S’assurer de l’efficience des innovations en oncologie

Dr Arnaud BAYLE, oncologue, économiste de la santé, Institut Gustave Roussy

Au-delà des signatures génomiques dans le cancer du sein, c’est l’ensemble des tests, des biomarqueurs et des technologies de séquençage de nouvelle génération qui posent la question de leur financement.

La question de la prise en charge des signatures génomique dans le cancer du sein est une fois de plus l’un des sujets phares abordés lors du congrès 2024 de la Société Française de Médecine Prédictive et Personnalisée (SFMPP).

Pourquoi ces signatures ne sont-elles toujours pas remboursées aujourd’hui en France ? Comment toutes les femmes concernées pourraient-elles y avoir accès en France sans perte de chance ?
« Au-delà des signatures génomiques dans le cancer du sein, c’est l’ensemble des tests, des biomarqueurs et des technologies de séquençage de nouvelle génération qui posent la question de leur financement. Plus les technologies se développent, plus il y a d’innovations et plus il y a un enjeu de financement et d’accès à ces technologies. L’utilité clinique des signatures génomiques, de ces testings qu’on appelle les panels NGS ou des séquençages de l’exome du génome est à l’étude, mais leur financement est aussi au cœur des sujets, il s’agit de la question de l’efficience que nous connaissons bien en économie : quelle est la meilleure stratégie pour le résultat le plus optimal ? »

Sommes-nous capables de financer ces tests génomiques ?
« Actuellement, c’est un sujet qui est débattu dans tous les pays en Europe comme sur d’autres continents. Dans les nouvelles réglementations et pour les nouvelles formes de financement, va se poser la question de savoir comment nous serions capables de financer ces tests pour tous les patients. Il faut donc démontrer leur utilité clinique, mais aussi que leur coût est suffisamment acceptable par rapport à l’impact pour les patients. Typiquement, dans les données des signatures génomiques dans les cancers du sein, il y a un enjeu de suivi. Dans des situations de cancer localisé, nous devons être capables de savoir si ces signatures génomiques apportent un bénéfice ou pas aux patientes. Nous avons besoin de recul. Plus nous aurons des stratégies mises en place tôt, au moment de la prévention ou du traitement adjuvant donc après chirurgie, plus le recul pour connaître l’efficience va être nécessaire parce que les durées de suivi sont de 5, 10, voire 15 ans dans certains cas. »

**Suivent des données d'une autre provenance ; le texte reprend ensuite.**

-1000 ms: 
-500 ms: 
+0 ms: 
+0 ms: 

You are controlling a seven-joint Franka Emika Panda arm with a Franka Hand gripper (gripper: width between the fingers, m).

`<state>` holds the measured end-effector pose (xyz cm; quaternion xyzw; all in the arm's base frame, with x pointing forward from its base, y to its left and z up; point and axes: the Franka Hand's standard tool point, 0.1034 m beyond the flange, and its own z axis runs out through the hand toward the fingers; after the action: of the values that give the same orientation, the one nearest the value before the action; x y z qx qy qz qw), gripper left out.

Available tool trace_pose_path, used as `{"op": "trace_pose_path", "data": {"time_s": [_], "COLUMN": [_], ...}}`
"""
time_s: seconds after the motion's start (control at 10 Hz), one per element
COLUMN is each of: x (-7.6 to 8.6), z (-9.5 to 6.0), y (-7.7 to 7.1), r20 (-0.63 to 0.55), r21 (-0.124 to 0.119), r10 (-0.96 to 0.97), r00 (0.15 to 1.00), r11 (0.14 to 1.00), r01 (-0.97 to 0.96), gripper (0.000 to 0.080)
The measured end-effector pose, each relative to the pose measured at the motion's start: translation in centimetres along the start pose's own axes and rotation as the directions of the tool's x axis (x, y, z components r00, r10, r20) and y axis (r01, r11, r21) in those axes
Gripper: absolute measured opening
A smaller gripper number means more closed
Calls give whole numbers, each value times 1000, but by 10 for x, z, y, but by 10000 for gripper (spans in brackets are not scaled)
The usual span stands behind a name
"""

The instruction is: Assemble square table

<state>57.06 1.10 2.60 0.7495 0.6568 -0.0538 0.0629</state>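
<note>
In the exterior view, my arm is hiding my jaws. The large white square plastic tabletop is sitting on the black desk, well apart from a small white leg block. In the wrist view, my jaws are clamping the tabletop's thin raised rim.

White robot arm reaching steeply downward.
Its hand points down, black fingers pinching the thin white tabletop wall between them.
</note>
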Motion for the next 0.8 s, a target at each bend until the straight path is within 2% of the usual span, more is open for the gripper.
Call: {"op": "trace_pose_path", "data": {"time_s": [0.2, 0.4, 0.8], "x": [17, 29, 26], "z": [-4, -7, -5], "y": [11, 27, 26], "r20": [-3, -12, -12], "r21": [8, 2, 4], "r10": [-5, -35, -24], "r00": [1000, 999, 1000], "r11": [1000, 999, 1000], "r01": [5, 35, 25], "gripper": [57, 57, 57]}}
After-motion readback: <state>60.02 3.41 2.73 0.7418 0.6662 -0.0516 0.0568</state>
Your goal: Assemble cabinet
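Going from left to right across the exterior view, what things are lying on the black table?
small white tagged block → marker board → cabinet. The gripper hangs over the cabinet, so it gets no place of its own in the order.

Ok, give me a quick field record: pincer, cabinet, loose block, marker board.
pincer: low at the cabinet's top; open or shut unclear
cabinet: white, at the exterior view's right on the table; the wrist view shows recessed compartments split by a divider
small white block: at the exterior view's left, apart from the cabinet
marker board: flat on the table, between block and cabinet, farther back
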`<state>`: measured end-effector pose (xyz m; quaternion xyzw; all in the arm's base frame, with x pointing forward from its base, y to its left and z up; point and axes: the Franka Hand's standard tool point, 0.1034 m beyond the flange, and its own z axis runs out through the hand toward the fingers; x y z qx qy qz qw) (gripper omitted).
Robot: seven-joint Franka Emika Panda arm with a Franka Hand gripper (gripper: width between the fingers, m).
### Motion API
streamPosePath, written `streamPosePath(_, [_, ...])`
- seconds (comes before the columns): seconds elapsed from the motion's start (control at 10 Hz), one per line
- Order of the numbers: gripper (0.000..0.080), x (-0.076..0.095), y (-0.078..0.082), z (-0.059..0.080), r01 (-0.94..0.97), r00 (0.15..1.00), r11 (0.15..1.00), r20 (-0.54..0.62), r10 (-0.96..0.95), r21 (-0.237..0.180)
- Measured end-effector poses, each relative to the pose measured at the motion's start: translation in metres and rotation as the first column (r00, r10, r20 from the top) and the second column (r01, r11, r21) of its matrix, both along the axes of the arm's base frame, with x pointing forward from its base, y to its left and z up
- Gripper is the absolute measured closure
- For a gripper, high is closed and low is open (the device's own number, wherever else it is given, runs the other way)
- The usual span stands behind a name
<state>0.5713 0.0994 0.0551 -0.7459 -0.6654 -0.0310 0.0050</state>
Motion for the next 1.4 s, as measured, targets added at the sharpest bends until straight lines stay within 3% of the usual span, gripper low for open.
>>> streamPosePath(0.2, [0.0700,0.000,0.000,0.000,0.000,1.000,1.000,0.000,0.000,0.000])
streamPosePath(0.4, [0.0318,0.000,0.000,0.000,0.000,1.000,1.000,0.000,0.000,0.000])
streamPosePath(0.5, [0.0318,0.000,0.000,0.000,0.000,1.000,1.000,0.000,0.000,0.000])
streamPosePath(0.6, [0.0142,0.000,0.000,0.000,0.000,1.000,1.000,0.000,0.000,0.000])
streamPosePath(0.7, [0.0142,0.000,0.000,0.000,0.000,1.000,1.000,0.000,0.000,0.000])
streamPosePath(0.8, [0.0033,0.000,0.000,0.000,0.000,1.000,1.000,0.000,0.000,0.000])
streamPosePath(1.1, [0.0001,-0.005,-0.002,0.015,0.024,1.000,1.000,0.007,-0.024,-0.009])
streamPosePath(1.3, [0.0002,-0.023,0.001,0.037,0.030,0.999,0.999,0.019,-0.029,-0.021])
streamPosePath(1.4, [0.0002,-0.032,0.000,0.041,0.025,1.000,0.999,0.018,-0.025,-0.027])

Des milliers de femmes ne pourraient-elles pas éviter une chimiothérapie avec les signatures génomiques dont le coût est moindre qu’une chimiothérapie, d’autant plus si elle est inutile ?
« C’est typiquement ce que nous analysons en économie de la santé. Nous regardons le coût du test dans sa globalité et le coût des traitements, mais aussi potentiellement le coût des complications suite aux traitements mis en place. Le but est d’être capable de trouver des tests qui permettent de proposer une désescalade thérapeutique et de diminuer finalement le nombre de patientes qui vont nécessiter un traitement adjuvant dans le cancer du sein. Cependant, le but est aussi de ne pas faire perdre de chance aux femmes qui auraient dû bénéficier d’un traitement et qui n’en bénéficieraient pas, c’est aussi tout l’enjeu des signatures génomiques avec des zones grises pour lesquelles nous n’avons pas forcément encore toutes les réponses. C’est l’objet des évaluations qui vont avoir lieu dans les mois à venir. »

Ces signatures génomiques sont dans le RIHN depuis déjà quelques années, comment fait-on pour en sortir ?
« Le nouveau RIHN se met en place et tout l’enjeu du travail important que la HAS effectue actuellement est de permettre à certains actes, actuellement dans le RIHN, d’être évalués pour le passage à la nomenclature. Ils pourraient ainsi être prescrits en soins courants. Le programme de la HAS s’échelonne sur 2 ou 3  ans et nombreux sont les tests à devoir être évalués. »

Interview réalisée lors du congrès de la Société Française de Médecine Prédictive et Personnalisée (SFMPP), octobre 2024.